ARTH 132 Themes in Renaissance Art - Dr. Margaret D'Evelyn
This FYE program explores outstanding works of art with the question, “Does Art Represent Life?” We stand in the shoes of artists of the past who overcome enormous challenges to create works of art that have endured. Our artists--Giotto and Donatello, Gentile and Giovanni Bellini, Leonardo, Raphael, and Michelangelo, Titian, Bramante, Palladio, Jan van Eyck and Albrecht Dürer--and many others answer our question with their drawings, paintings, prints, sculpture, tapestries, and architecture.
Renaissance artists are said to have “mirrored” nature. But what was their purpose in creating recognizable rather than abstract images? From our immersion in the various types of art from c. 1300 to 1600, we zoom in on the life of Michelangelo and his works for ILC—discovering how he went way beyond nature—as we study other artists’ ideas about representing life.
The ILC course has as its goal the creation of a faux exhibition of works of art the students feel are the most representative of the thinking and skills of Renaissance artists, including Michelangelo and his drawings. These works answer our thematic question, “Does Art Reflect Life?” We will study HOW and WHY Michelangelo and other artists worked as they did, examining works of art at the St. Louis Art Museum and the Chicago Art Institute. We will write reflectively, creatively, descriptively, and/or analytically in ILC to share insights into the works of art studied in the survey course, “Themes in Renaissance Art,” giving particular attention to Michelangelo’s life and works as a basis for discussing works of art in ILC and designing the exhibition.

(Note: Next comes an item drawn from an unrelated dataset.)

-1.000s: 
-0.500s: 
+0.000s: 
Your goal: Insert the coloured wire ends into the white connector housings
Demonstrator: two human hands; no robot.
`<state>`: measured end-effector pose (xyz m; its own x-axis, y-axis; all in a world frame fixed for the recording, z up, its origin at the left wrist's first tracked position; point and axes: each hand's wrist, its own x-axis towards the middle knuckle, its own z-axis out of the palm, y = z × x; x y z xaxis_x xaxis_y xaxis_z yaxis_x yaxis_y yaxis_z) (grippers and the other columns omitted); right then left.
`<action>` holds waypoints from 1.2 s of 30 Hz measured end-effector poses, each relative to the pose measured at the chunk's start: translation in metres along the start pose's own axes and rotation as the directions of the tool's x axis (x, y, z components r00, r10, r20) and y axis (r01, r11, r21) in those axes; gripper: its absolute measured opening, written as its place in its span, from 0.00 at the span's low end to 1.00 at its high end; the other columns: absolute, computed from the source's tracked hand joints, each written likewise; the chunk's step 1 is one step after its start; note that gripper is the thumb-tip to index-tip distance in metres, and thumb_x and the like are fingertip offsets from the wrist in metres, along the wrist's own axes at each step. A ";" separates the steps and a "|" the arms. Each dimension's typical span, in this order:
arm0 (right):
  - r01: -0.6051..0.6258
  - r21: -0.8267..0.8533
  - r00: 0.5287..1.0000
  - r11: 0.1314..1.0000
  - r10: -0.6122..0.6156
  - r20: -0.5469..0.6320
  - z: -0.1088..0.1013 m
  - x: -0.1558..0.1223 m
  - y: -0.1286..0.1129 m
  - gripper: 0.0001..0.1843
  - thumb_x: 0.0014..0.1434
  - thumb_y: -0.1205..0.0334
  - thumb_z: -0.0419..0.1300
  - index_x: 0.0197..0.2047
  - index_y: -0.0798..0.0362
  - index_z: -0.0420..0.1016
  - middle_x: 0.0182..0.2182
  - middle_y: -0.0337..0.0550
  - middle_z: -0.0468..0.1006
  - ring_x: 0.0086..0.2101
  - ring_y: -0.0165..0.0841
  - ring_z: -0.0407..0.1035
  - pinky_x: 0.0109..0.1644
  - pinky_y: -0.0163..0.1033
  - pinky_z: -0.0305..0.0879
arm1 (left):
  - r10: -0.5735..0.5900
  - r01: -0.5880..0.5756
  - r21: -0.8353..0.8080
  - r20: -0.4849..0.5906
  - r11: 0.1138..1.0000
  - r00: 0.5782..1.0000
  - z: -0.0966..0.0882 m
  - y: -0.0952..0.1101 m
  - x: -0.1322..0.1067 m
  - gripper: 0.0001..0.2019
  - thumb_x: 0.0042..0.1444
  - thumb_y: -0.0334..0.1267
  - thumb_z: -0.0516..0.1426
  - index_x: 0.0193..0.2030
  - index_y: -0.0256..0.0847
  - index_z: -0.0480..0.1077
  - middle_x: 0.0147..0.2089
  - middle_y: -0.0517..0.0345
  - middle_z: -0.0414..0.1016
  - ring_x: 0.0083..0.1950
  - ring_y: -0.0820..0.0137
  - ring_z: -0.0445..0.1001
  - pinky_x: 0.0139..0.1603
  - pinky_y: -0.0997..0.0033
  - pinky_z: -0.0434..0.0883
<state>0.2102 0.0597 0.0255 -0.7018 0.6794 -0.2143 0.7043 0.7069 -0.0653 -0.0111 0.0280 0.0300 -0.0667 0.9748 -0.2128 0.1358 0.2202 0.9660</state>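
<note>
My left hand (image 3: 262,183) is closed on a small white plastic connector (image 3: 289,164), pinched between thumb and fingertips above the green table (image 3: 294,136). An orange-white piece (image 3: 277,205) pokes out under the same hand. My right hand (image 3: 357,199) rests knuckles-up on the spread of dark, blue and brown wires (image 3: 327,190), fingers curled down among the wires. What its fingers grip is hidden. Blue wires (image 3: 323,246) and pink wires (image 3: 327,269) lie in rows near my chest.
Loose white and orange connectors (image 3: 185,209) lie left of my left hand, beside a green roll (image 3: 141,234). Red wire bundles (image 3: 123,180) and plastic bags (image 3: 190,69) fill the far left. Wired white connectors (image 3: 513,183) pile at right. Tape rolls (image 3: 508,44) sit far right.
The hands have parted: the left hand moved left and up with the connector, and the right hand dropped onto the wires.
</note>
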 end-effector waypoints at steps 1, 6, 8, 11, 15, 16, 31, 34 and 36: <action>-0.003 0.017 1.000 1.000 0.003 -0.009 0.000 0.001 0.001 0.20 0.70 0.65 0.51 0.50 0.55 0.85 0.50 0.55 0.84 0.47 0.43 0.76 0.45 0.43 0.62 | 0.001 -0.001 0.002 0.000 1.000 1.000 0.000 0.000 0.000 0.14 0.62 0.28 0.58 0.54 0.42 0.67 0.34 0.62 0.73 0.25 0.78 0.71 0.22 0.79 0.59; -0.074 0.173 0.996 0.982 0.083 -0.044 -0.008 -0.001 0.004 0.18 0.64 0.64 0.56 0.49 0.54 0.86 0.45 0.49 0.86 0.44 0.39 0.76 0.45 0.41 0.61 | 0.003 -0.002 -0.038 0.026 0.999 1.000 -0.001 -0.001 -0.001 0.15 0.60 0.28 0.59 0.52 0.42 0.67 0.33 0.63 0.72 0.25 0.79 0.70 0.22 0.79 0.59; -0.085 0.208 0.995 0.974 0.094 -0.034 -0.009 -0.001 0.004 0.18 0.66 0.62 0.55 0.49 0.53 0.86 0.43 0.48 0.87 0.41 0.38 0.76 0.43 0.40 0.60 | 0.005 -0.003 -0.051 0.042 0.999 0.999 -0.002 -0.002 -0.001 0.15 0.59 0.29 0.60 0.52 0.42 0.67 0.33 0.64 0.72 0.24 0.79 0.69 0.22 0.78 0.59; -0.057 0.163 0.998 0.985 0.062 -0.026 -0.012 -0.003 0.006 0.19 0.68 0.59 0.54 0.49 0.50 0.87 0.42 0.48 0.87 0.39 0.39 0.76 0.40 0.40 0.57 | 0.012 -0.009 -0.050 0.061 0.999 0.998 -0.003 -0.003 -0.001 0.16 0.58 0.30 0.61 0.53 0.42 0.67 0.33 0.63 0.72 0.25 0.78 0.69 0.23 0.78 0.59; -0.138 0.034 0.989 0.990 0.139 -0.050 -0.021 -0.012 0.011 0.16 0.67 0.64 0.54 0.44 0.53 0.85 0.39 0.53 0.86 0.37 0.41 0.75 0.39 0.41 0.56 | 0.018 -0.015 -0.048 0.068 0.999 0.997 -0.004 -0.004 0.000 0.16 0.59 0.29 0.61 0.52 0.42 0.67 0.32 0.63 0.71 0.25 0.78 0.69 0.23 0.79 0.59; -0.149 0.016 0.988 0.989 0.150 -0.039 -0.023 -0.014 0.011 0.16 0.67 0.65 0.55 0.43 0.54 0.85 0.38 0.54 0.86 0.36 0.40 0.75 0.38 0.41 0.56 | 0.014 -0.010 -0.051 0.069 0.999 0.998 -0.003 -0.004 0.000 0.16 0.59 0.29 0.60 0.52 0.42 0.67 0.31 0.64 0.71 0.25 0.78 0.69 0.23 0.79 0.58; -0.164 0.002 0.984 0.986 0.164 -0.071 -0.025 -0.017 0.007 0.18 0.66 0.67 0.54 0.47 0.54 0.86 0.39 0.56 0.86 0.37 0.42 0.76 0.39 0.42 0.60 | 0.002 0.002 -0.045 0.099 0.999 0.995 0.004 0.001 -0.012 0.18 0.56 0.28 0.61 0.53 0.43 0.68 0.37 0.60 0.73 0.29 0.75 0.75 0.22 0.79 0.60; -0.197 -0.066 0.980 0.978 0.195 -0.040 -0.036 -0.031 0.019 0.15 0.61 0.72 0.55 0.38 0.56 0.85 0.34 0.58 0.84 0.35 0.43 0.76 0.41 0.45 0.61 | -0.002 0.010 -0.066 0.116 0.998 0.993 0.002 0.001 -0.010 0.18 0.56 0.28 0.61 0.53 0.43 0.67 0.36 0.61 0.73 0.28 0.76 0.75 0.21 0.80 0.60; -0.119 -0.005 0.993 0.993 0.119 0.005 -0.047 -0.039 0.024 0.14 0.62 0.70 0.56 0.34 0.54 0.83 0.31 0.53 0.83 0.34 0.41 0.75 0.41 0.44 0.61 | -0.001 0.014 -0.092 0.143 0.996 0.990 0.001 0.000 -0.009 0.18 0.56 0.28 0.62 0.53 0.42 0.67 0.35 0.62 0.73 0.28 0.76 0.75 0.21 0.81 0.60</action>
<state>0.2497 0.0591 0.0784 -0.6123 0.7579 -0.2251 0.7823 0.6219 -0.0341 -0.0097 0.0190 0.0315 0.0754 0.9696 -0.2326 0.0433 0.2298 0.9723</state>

Students will approach their reading and writing with the goal of creating the exhibition. They will learn methods for looking with discernment at works of art through digital slides in class, and then face-to-face at the St. Louis Art Museum and Chicago Art Institute. Each student will give a gallery talk, sharing their insights into museum life and art. In creating their faux art exhibition, students will bring together their various pieces of creative, descriptive, and/or analytic writing as explanatory signage reflecting in pithy and concise terms how they view their research interests. In doing so, they will naturally master the art of writing annotated bibliographies with other basic research details in a 3-5 page research paper on some aspect of their interests for the exhibition.
ARTH 132 Themes in Renaissance Art (GEA) 3SH T R 9:25–10:40 a.m.